Strategies to prevent the spread of COVID-19 are especially challenging to implement in dedicated memory care units where numerous residents with cognitive impairment reside together. For example, residents can have a difficult time following recommended infection prevention practices such as social distancing, washing their hands, avoiding touching their face, and wearing a cloth face covering for source control. Changes to resident routines, disruptions in daily schedules, use of unfamiliar equipment, or working with unfamiliar caregivers can lead to fear and anxiety resulting in increased depression and behavioral changes such as agitation, aggression, or wandering. Many of these residents may not have the ability to speak or put their fears into words, how are you, the caregiver, going to help these residents? A few things to think about and consider as you support your residents living with Dementia:
- People living with Dementia benefit from routine while still reminding and assisting with frequent hand hygiene, social distancing, and use of face mask (if tolerated). Try to work with residents in the same order and timeframe daily. This can be challenging when residents resist care during their normal routine and you may need to adjust the time for providing care to other residents to meet this challenge. Have a back up plan; after three unsuccessful attempts to provide care, document the refusals and circle back after a set amount of time and try again.

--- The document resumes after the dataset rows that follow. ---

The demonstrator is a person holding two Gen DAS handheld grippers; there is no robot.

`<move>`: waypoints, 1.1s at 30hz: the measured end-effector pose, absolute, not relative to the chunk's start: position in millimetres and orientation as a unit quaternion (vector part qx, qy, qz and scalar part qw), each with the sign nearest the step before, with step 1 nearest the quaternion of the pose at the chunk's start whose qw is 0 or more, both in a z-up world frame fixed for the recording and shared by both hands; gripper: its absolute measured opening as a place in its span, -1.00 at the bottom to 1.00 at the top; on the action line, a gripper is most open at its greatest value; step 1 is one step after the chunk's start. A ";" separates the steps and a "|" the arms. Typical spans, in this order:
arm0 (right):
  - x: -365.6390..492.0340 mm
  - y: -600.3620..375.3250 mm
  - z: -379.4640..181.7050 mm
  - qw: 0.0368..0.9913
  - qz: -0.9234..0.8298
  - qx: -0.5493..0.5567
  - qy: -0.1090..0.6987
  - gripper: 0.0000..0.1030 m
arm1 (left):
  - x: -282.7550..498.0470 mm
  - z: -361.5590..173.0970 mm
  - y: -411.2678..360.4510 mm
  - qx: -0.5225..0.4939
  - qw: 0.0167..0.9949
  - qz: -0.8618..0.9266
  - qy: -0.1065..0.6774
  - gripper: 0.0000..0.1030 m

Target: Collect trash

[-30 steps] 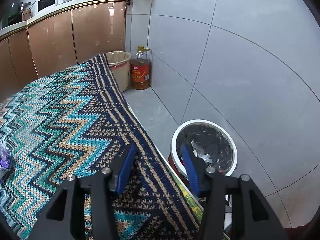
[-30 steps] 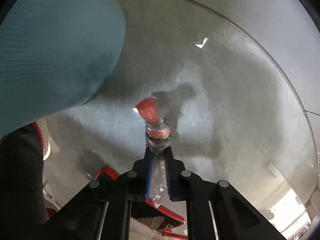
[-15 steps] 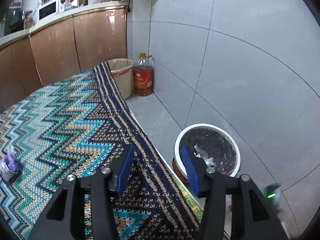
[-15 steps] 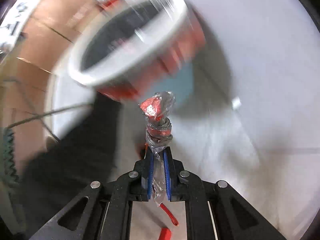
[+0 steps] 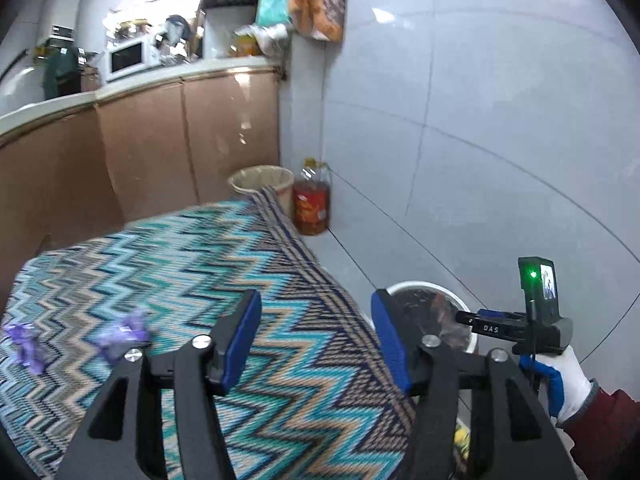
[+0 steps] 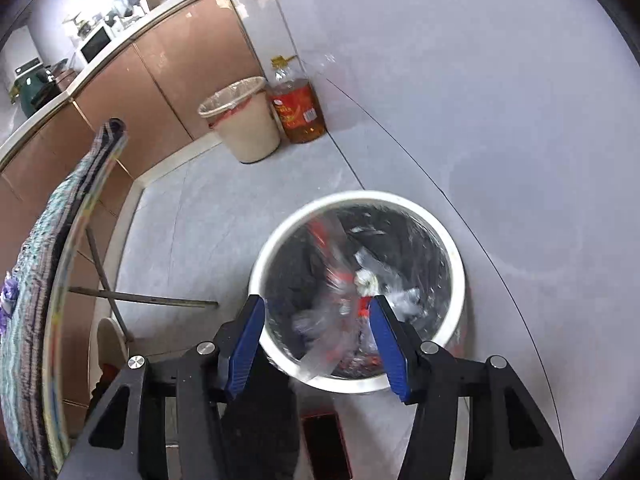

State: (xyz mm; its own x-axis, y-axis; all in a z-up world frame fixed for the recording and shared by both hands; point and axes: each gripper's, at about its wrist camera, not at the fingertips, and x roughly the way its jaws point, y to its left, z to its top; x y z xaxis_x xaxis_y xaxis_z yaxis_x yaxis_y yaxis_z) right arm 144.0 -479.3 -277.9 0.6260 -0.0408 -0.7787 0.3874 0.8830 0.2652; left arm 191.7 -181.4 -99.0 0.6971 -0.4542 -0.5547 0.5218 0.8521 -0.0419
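Blue-padded, your right gripper (image 6: pixel 316 338) gapes wide over the white-rimmed bin (image 6: pixel 456 268), a blurred clear-and-red wrapper (image 6: pixel 332 280) loose between its jaws; only your left view shows the left gripper (image 5: pixel 316 340), spread empty, with purple scraps (image 5: pixel 122 334) on the zigzag cloth (image 5: pixel 192 264)

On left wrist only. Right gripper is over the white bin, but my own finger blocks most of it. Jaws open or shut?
Observer: Open. In the right wrist view the right gripper has its jaws spread wide above the white bin.
Operator: Is the trash in?
Observer: Not settled. A clear wrapper with red print shows as a blur between the fingers, over the bin's mouth. It looks released, but I cannot tell if it still touches a pad.
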 end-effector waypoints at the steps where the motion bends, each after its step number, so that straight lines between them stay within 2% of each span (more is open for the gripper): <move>1: 142.7 -474.1 -273.5 0.879 -0.122 0.205 0.413 0.02 | 189.1 -94.7 -172.6 0.056 0.922 -0.261 0.280 0.10; 6: 127.7 -452.1 -245.8 0.888 -0.116 0.199 0.397 0.02 | 173.0 -82.0 -131.7 0.044 0.931 -0.242 0.269 0.10; 14: 108.0 -382.7 -153.9 0.930 -0.065 0.164 0.321 0.02 | 152.0 -94.2 -58.9 0.032 0.937 -0.201 0.282 0.10; 19: 121.4 -321.0 -115.6 0.946 0.008 0.116 0.304 0.02 | 153.5 -99.8 0.4 0.018 0.944 -0.158 0.289 0.10; 26: 172.4 -226.6 -111.9 0.935 0.123 0.061 0.327 0.06 | 186.5 -113.9 94.4 -0.018 0.944 -0.075 0.320 0.10; 29: 193.0 -196.0 -120.1 0.925 0.158 0.049 0.341 0.15 | 205.1 -118.4 128.9 -0.046 0.942 -0.051 0.329 0.29; 33: 233.7 -158.8 -143.0 0.909 0.198 0.048 0.365 0.34 | 237.4 -125.1 159.5 -0.086 0.936 -0.034 0.341 0.31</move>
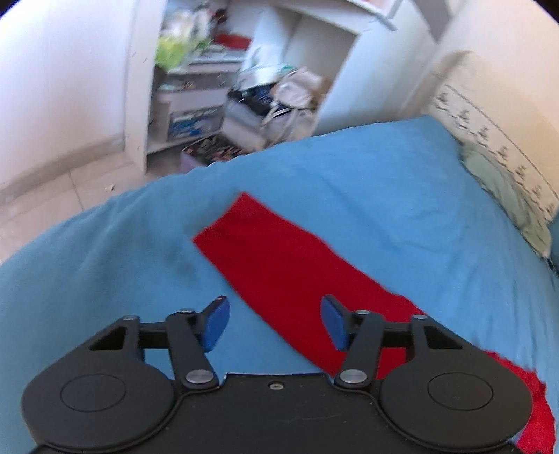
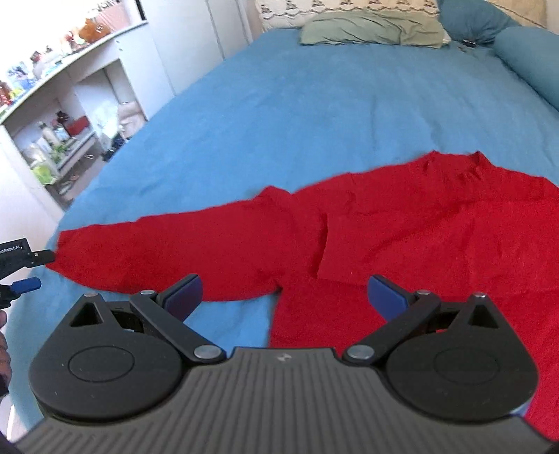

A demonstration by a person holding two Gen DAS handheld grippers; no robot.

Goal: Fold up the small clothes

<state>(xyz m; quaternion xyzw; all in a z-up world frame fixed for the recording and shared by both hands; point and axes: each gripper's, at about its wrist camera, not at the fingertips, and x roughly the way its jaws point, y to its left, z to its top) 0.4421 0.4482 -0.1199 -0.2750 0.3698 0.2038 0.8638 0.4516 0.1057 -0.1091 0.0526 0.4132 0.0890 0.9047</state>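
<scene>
A red long-sleeved top (image 2: 401,223) lies spread flat on the blue bed cover (image 2: 297,104). One sleeve (image 2: 167,251) stretches out to the left. In the left wrist view that sleeve (image 1: 279,258) runs diagonally under my left gripper (image 1: 275,323), which hovers above it, open, with nothing held between its blue pads. My right gripper (image 2: 284,297) is open over the armpit area where sleeve meets body, holding nothing. At the far left edge of the right wrist view, the left gripper (image 2: 35,270) sits beside the sleeve's cuff.
A green pillow (image 2: 370,31) and blue pillows (image 2: 524,52) lie at the head of the bed. White shelves full of clutter (image 1: 195,90) stand beyond the bed's left edge, above a tiled floor (image 1: 52,195). A hand (image 2: 2,335) shows at the left border.
</scene>
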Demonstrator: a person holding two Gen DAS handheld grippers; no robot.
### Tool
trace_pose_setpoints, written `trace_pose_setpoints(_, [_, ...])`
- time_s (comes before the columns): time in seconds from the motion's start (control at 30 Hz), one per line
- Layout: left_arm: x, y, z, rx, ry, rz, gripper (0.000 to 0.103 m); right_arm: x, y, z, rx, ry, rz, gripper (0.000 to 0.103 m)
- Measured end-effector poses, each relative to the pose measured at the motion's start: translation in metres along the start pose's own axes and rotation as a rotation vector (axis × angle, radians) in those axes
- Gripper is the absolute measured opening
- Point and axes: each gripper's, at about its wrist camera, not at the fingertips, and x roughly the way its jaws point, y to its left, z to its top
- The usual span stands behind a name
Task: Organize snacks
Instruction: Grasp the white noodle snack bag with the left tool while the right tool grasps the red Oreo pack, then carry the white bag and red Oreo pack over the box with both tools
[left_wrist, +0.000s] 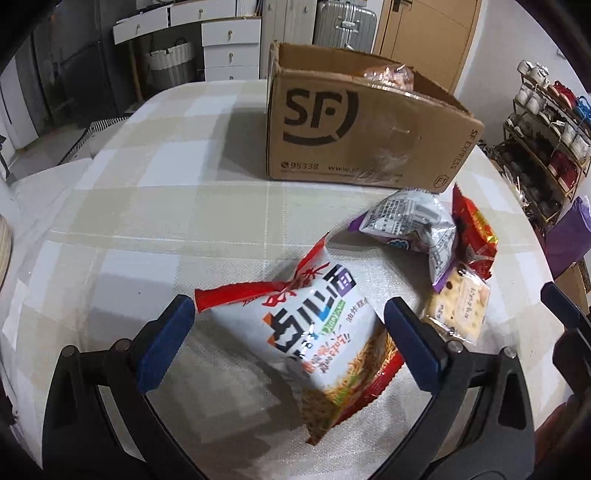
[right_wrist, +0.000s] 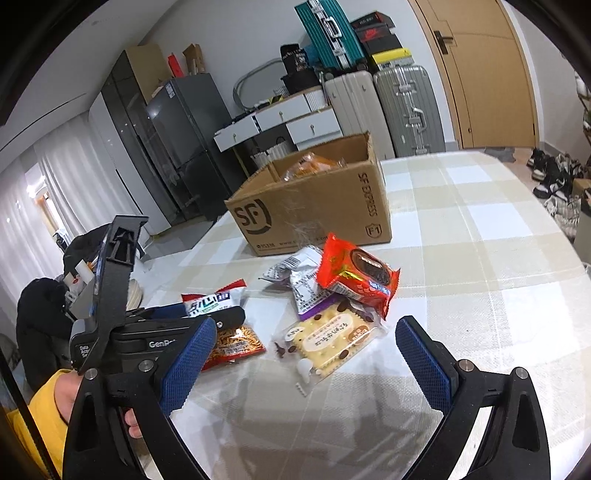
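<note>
A white and red noodle snack bag (left_wrist: 317, 332) lies on the checked tablecloth between the open fingers of my left gripper (left_wrist: 291, 332); the right pad seems to touch its edge. It also shows in the right wrist view (right_wrist: 221, 317), partly hidden by the left gripper. A cracker packet (right_wrist: 328, 339), a red cookie packet (right_wrist: 354, 277) and a grey-purple bag (right_wrist: 303, 280) lie in a pile in front of my right gripper (right_wrist: 306, 365), which is open and empty above the table. An open SF cardboard box (left_wrist: 354, 125) holds an orange snack bag (right_wrist: 310, 166).
The table (right_wrist: 480, 258) is round with a beige checked cloth. Behind it stand white drawers (right_wrist: 280, 122), suitcases (right_wrist: 402, 107) and a dark fridge (right_wrist: 184, 140). A shoe rack (left_wrist: 546, 140) stands to the right. A door (right_wrist: 484, 74) is at the back.
</note>
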Motion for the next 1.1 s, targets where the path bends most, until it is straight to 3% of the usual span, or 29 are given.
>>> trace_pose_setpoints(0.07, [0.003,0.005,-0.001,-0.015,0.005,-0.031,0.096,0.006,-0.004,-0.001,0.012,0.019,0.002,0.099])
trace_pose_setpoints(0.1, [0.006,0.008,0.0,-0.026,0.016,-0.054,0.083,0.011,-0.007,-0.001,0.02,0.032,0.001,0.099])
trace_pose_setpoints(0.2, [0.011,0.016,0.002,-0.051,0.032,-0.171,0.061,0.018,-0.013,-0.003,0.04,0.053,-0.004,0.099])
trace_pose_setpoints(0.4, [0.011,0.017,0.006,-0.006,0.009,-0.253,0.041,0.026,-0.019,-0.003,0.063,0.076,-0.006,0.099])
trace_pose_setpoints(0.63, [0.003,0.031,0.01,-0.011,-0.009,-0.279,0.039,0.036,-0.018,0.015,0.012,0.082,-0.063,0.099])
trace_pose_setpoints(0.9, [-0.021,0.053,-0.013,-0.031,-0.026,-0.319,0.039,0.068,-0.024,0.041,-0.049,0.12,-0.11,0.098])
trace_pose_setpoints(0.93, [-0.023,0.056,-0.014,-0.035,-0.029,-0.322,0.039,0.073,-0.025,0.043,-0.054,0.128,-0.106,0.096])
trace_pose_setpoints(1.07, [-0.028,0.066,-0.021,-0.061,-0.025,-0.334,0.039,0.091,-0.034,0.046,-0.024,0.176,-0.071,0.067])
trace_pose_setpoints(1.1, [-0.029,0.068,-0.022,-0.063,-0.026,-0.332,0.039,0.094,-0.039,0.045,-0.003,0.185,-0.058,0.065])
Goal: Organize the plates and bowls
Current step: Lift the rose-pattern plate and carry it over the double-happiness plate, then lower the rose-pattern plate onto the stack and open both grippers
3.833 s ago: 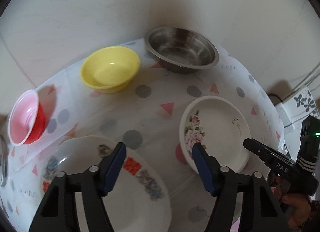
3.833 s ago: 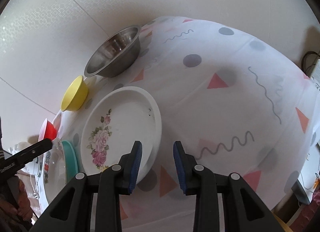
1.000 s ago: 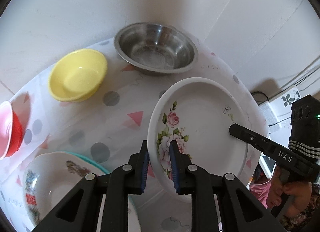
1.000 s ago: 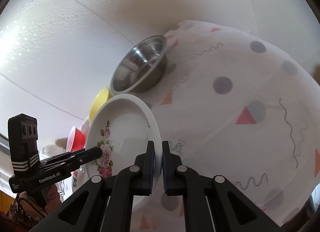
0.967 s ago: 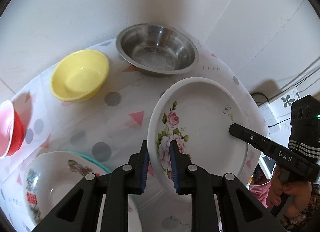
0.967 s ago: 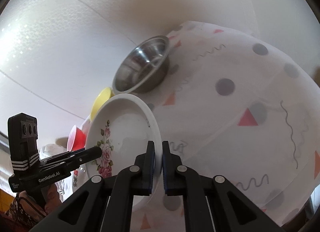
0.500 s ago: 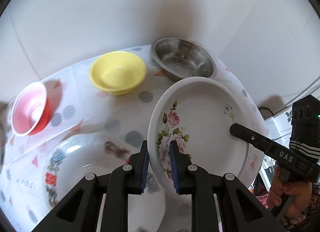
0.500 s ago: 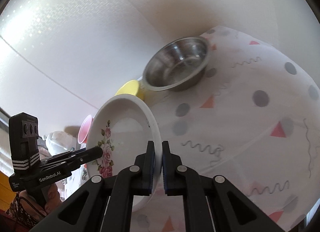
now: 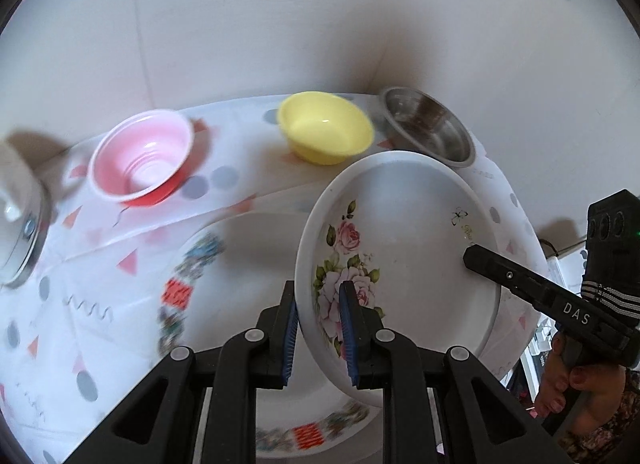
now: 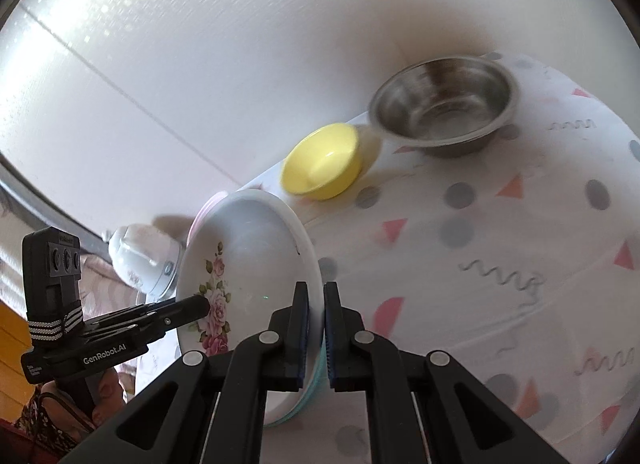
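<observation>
**Rose plate carried over the big plate; bowls not yet sorted**

Going left to right in the left wrist view, a white appliance sits at the far left edge, then a red bowl [image 9: 142, 158] with a pink inside, a yellow bowl [image 9: 326, 132] and a steel bowl [image 9: 428, 132] stand apart in a row along the back of the surface [image 9: 72, 292]. In front of them lies a large patterned plate [image 9: 208, 264], and the rose plate [image 9: 400, 264] hangs tilted above its right part. The left gripper [image 9: 318, 334] pinches the rose plate's near rim between its fingers. The right gripper [image 10: 316, 334] has its fingers pressed onto the opposite rim, so both hold the one plate. By the look of it, the plate stacking is under way: the rose plate is lifted but not set down. The three bowls seem untouched, so nesting them is likely what remains.
</observation>
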`<action>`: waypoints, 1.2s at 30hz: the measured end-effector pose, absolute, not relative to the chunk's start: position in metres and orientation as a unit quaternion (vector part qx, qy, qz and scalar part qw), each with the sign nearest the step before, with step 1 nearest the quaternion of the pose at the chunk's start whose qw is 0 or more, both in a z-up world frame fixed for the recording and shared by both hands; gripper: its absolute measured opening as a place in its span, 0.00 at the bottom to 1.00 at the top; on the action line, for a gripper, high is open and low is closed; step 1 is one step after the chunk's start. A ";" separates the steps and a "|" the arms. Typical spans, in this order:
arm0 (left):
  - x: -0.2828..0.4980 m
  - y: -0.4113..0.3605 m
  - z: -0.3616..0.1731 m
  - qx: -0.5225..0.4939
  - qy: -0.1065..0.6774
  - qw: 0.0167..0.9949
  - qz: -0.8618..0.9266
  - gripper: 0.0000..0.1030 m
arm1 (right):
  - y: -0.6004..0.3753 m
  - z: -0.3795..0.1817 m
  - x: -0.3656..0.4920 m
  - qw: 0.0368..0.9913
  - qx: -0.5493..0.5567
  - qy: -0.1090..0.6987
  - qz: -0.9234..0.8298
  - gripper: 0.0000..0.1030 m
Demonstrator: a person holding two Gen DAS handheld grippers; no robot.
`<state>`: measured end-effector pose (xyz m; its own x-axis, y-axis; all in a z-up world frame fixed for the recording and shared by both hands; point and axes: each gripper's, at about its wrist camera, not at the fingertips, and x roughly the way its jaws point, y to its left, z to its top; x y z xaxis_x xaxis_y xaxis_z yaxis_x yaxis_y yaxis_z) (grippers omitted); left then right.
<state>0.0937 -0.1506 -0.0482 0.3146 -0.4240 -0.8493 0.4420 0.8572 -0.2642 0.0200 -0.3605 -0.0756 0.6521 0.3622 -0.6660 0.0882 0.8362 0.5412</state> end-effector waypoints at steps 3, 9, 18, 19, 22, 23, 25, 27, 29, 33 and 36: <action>0.091 -0.134 -0.054 0.001 0.525 0.812 -0.255 0.19 | -0.346 -0.078 0.023 0.864 0.268 0.417 0.089 0.07; 0.087 -0.102 -0.074 -0.013 0.547 0.806 -0.228 0.19 | -0.313 -0.091 0.033 0.856 0.253 0.438 0.105 0.07; 0.092 -0.083 -0.099 -0.024 0.575 0.793 -0.199 0.19 | -0.290 -0.114 0.050 0.841 0.234 0.473 0.117 0.07; 0.094 -0.082 -0.101 -0.025 0.579 0.791 -0.196 0.20 | -0.289 -0.116 0.052 0.840 0.233 0.476 0.117 0.07; 0.095 -0.082 -0.105 -0.027 0.584 0.789 -0.191 0.20 | -0.287 -0.119 0.057 0.836 0.228 0.485 0.116 0.07; 0.095 -0.083 -0.105 -0.026 0.583 0.789 -0.192 0.20 | -0.288 -0.119 0.058 0.836 0.227 0.487 0.115 0.07; 0.095 -0.083 -0.106 -0.022 0.584 0.789 -0.191 0.20 | -0.289 -0.121 0.060 0.832 0.230 0.493 0.112 0.07; 0.095 -0.085 -0.107 -0.021 0.587 0.787 -0.189 0.19 | -0.291 -0.122 0.061 0.828 0.233 0.498 0.110 0.07; 0.095 -0.086 -0.106 -0.020 0.591 0.785 -0.187 0.19 | -0.292 -0.123 0.062 0.825 0.234 0.504 0.106 0.07; 0.100 -0.092 -0.107 -0.014 0.602 0.778 -0.180 0.20 | -0.291 -0.123 0.064 0.820 0.237 0.513 0.087 0.07; 0.103 -0.093 -0.106 -0.014 0.608 0.775 -0.173 0.20 | -0.292 -0.124 0.066 0.814 0.243 0.521 0.077 0.08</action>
<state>0.1027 -0.0928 -0.1065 0.2018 -0.2852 -0.9370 0.2509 0.9398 -0.2321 0.0658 -0.2921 -0.1236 0.4450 0.3789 -0.8114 0.1280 0.8699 0.4764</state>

- Dedicate personnel to work only on memory care units when possible and try to keep staffing consistent. Limit personnel on the unit to only those essential for care.
- Keep meaning in their lives. Scheduled and structured activities may not always be possible but allow for activities that provide purpose for those residents, activities that are fun and exciting for them. Activities may need to occur in the resident’s room or be scheduled at staggered times throughout the day to maintain social distancing.
- Provide safe ways for residents to continue to be active, such as personnel walking with individual residents outside.
- Know your resident population. Some residents prefer to be “left alone” so they won’t miss the large group activities that are now on hold. Instead, choose activities based on their personal preferences. Allow time for them to express themselves through art projects, building/constructing kits like bird houses. This is a great time to introduce various fabrics and textured items.
- For residents who prefer to remain in their apartment or are required to be isolated due to illness, consider “activities on the go”. Place small games, craft projects and other items that can be easily sanitized after use into a bin and take that to the resident in their apartment. Stay with them and work 1:1 (maintain social distancing) to engage them in the activities and/or conversation when able.
- Frequently clean often-touched surfaces in the memory care unit, especially in hallways and common areas.
The last thing you want to do is stir up unpleasant emotions in your community, so keep it simple and truthful. Keep your emotions and feelings under control as this can be a very stressful and trying time for our residents, families, and staff.